Nine hundred (900) high school freshmen were randomly selected for a national survey. Among survey participants, the mean grade-point average (GPA) was 2.7, and the sample standard deviation was 0.4. What is the margin of error, assuming a 95% confidence level?

(A) 0.013
(B) 0.025
(C) 0.500
(D) 1.960
(E) None of the above.

Solution

The correct answer is (B). To compute the margin of error, we need to find the critical value and the standard error of the mean. To find the critical value, we take the following steps.

  • Compute alpha (α):

    α = 1 - (confidence level / 100)

    α = 1 - 0.95 = 0.05

  • Find the critical probability (p*):

    p* = 1 - α/2

    p* = 1 - 0.05/2 = 0.975

  • Find the degrees of freedom (df):

    df = n - 1 = 900 -1 = 899

  • Find the critical value. Since we don't know the population standard deviation, we'll express the critical value as a t-score.

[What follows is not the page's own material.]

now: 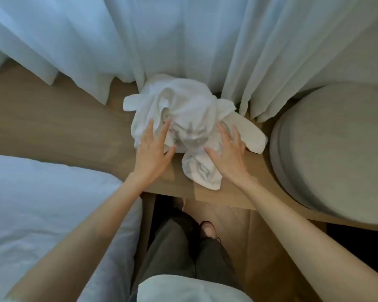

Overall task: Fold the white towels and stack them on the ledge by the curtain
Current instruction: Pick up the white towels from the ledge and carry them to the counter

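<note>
White towels (pixel 183 110) lay in one crumpled heap on the wooden surface (pixel 63 127). How many were tangled in it I could not tell, since no separate edges showed clearly. The back of the heap pushed against the hem of the pale curtain (pixel 183 40), and its lowest lobe came close to the front edge of the surface without hanging over. The person stood facing it with two bare arms stretched out. The left hand (pixel 153 149) rested on the left flank of the heap, its fingers (pixel 162 131) straight and spread wide. The right hand (pixel 229 153) lay on the right flank, its fingers (pixel 223 132) splayed just as wide. Neither hand gripped any cloth. To the left of the heap a long stretch of bare wood ran under the curtain folds. To the right there was little room, because one round grey cushioned seat (pixel 336 149) sat just beside the towels' outer flap. One bed (pixel 42 203) with white linen crowded the person's left side, leaving a narrow strip of floor (pixel 227 225) where the two trousered legs (pixel 172 247) stood.
</note>
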The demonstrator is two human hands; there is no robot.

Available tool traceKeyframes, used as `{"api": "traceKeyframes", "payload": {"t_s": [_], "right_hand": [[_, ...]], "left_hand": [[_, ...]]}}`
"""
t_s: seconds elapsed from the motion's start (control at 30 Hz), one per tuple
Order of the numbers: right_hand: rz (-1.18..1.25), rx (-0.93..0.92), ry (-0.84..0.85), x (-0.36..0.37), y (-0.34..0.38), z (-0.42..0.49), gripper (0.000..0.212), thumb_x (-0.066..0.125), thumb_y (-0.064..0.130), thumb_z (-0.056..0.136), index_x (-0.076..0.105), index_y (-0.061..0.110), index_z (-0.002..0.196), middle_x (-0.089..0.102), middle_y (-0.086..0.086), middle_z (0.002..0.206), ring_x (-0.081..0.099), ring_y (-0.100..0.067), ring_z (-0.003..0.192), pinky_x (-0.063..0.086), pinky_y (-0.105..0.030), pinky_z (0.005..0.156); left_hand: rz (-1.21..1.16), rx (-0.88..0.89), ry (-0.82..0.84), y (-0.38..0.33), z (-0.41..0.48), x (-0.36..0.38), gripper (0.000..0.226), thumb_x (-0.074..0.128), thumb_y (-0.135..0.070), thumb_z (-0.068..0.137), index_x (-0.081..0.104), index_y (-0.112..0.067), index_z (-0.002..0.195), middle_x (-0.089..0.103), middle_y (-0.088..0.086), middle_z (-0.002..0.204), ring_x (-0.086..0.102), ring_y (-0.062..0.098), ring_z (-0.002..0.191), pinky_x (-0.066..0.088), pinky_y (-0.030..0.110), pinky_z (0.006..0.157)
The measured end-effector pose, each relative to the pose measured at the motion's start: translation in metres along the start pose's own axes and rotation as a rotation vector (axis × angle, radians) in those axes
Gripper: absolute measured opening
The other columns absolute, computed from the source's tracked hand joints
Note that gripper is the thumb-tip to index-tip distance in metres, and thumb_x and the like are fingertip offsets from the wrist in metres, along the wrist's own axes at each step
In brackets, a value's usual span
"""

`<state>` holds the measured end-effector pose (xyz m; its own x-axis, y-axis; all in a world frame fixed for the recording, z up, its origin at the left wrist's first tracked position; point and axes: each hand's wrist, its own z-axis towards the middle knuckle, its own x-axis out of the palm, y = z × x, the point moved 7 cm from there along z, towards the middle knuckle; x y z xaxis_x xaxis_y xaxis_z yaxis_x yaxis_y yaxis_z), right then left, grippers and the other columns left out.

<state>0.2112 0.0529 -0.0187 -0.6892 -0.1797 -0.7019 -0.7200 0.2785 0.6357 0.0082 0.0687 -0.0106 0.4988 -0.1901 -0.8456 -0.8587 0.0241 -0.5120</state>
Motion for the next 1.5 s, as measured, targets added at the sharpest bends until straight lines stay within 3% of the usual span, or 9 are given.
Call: {"api": "traceKeyframes", "payload": {"t_s": [0.13, 0.23, 0.43, 0.67, 0.9, 1.03, 1.2, 1.33, 1.5], "right_hand": [[0.052, 0.027, 0.044, 0.034, 0.003, 0.065, 0.077, 0.063, 0.046, 0.086, 0.018, 0.041, 0.149, -0.002, -0.008, 0.159, -0.002, -0.028, 0.146, 0.011, -0.045, 0.114], [0.070, 0.070, 0.073, 0.062, -0.003, 0.112, 0.085, 0.071, 0.042, 0.080, 0.017, 0.048, 0.146, -0.007, -0.006, 0.158, -0.001, -0.028, 0.146, 0.016, -0.047, 0.114], [-0.008, 0.119, 0.105, 0.112, -0.030, 0.156, 0.087, 0.074, 0.031, 0.079, 0.021, 0.042, 0.147, -0.016, -0.011, 0.157, 0.012, -0.040, 0.140, 0.027, -0.041, 0.109], [0.028, 0.073, -0.177, 0.108, -0.034, 0.166, 0.033, 0.048, 0.002, 0.090, 0.052, 0.021, 0.117, 0.031, -0.009, 0.135, 0.049, -0.025, 0.100, 0.036, -0.021, 0.079], [0.119, -0.117, -0.293, 0.040, 0.007, 0.135, 0.014, 0.048, 0.000, 0.092, 0.058, 0.009, 0.096, 0.056, 0.002, 0.085, 0.054, -0.018, 0.080, 0.034, -0.013, 0.061], [0.165, -0.208, -0.445, -0.018, 0.043, 0.093, 0.012, 0.053, 0.002, 0.091, 0.060, 0.009, 0.097, 0.057, 0.008, 0.089, 0.052, -0.016, 0.083, 0.031, -0.011, 0.065], [0.192, -0.289, -0.663, -0.105, 0.080, 0.033, 0.016, 0.055, 0.000, 0.085, 0.062, 0.008, 0.097, 0.058, 0.009, 0.090, 0.055, -0.019, 0.082, 0.034, -0.010, 0.068], [0.199, -0.292, -0.829, -0.171, 0.079, -0.019, 0.018, 0.056, -0.003, 0.081, 0.063, 0.005, 0.096, 0.064, 0.000, 0.091, 0.058, -0.022, 0.083, 0.039, -0.022, 0.072], [0.234, -0.212, -0.957, -0.234, 0.041, -0.082, 0.018, 0.056, -0.005, 0.084, 0.062, 0.004, 0.099, 0.062, 0.002, 0.092, 0.058, -0.024, 0.085, 0.047, -0.036, 0.074]], "left_hand": [[-0.177, -0.118, 0.065, 0.032, 0.074, 0.027, 0.086, 0.061, -0.044, 0.088, 0.001, -0.039, 0.150, -0.019, 0.016, 0.156, -0.015, 0.032, 0.145, 0.016, 0.056, 0.115], [-0.070, -0.087, 0.104, 0.050, 0.121, 0.051, 0.097, 0.067, -0.049, 0.082, 0.000, -0.038, 0.151, -0.023, 0.012, 0.156, -0.019, 0.035, 0.144, 0.003, 0.058, 0.114], [0.019, -0.020, 0.132, 0.085, 0.156, 0.095, 0.093, 0.075, -0.045, 0.076, 0.018, -0.037, 0.149, -0.019, 0.008, 0.157, 0.005, 0.035, 0.143, 0.031, 0.051, 0.104], [-0.094, -0.089, 0.054, 0.095, 0.155, 0.109, 0.041, 0.062, -0.036, 0.087, 0.049, -0.021, 0.123, 0.039, 0.014, 0.125, 0.051, 0.037, 0.096, 0.046, 0.036, 0.074], [-0.222, -0.047, -0.085, 0.044, 0.130, 0.053, 0.022, 0.048, -0.020, 0.092, 0.052, -0.018, 0.113, 0.049, 0.009, 0.102, 0.052, 0.024, 0.079, 0.036, 0.027, 0.062], [-0.241, 0.035, -0.272, -0.003, 0.108, -0.006, 0.020, 0.057, -0.014, 0.088, 0.055, -0.014, 0.108, 0.041, -0.001, 0.099, 0.042, 0.016, 0.077, 0.028, 0.016, 0.056], [-0.328, 0.197, -0.373, -0.074, 0.084, -0.070, 0.026, 0.068, -0.011, 0.081, 0.059, -0.011, 0.105, 0.055, 0.012, 0.097, 0.040, 0.006, 0.071, 0.035, -0.001, 0.058], [-0.363, 0.358, -0.319, -0.146, 0.069, -0.093, 0.031, 0.069, -0.020, 0.081, 0.056, -0.017, 0.108, 0.054, 0.014, 0.110, 0.047, 0.010, 0.081, 0.029, 0.004, 0.060], [-0.420, 0.504, -0.202, -0.238, 0.043, -0.088, 0.030, 0.069, -0.018, 0.082, 0.057, -0.018, 0.109, 0.052, 0.011, 0.117, 0.056, 0.021, 0.090, 0.042, 0.025, 0.068]]}}
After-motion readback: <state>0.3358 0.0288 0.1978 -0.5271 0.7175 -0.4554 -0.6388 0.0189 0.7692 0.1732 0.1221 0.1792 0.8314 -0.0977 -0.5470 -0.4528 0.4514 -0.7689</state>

For this problem, it will be the t-score having 899 degrees of freedom and a cumulative probability equal to 0.975. Using the t Distribution Calculator, we find that the critical value is about 1.96.
T Distribution Calculator

Next, we find the standard error of the mean, using the following equation:

SEx = s / sqrt( n )

SEx = 0.4 / sqrt( 900 ) = 0.4 / 30 = 0.013

And finally, we compute the margin of error (ME).

ME = Critical value x Standard error

ME = 1.96 * 0.013 = 0.025

So, for this study, we report that the average GPA is 2.7 ± 0.025.

Note: The larger the sample size, the more closely the t-distribution looks like the normal distribution. For this problem, since the sample size is very large, we would have found the same result with a z-score as we found with a t-score. That is, the critical value would still have been about 1.96. The choice of t-score versus z-score does not make much practical difference when the sample size is very large.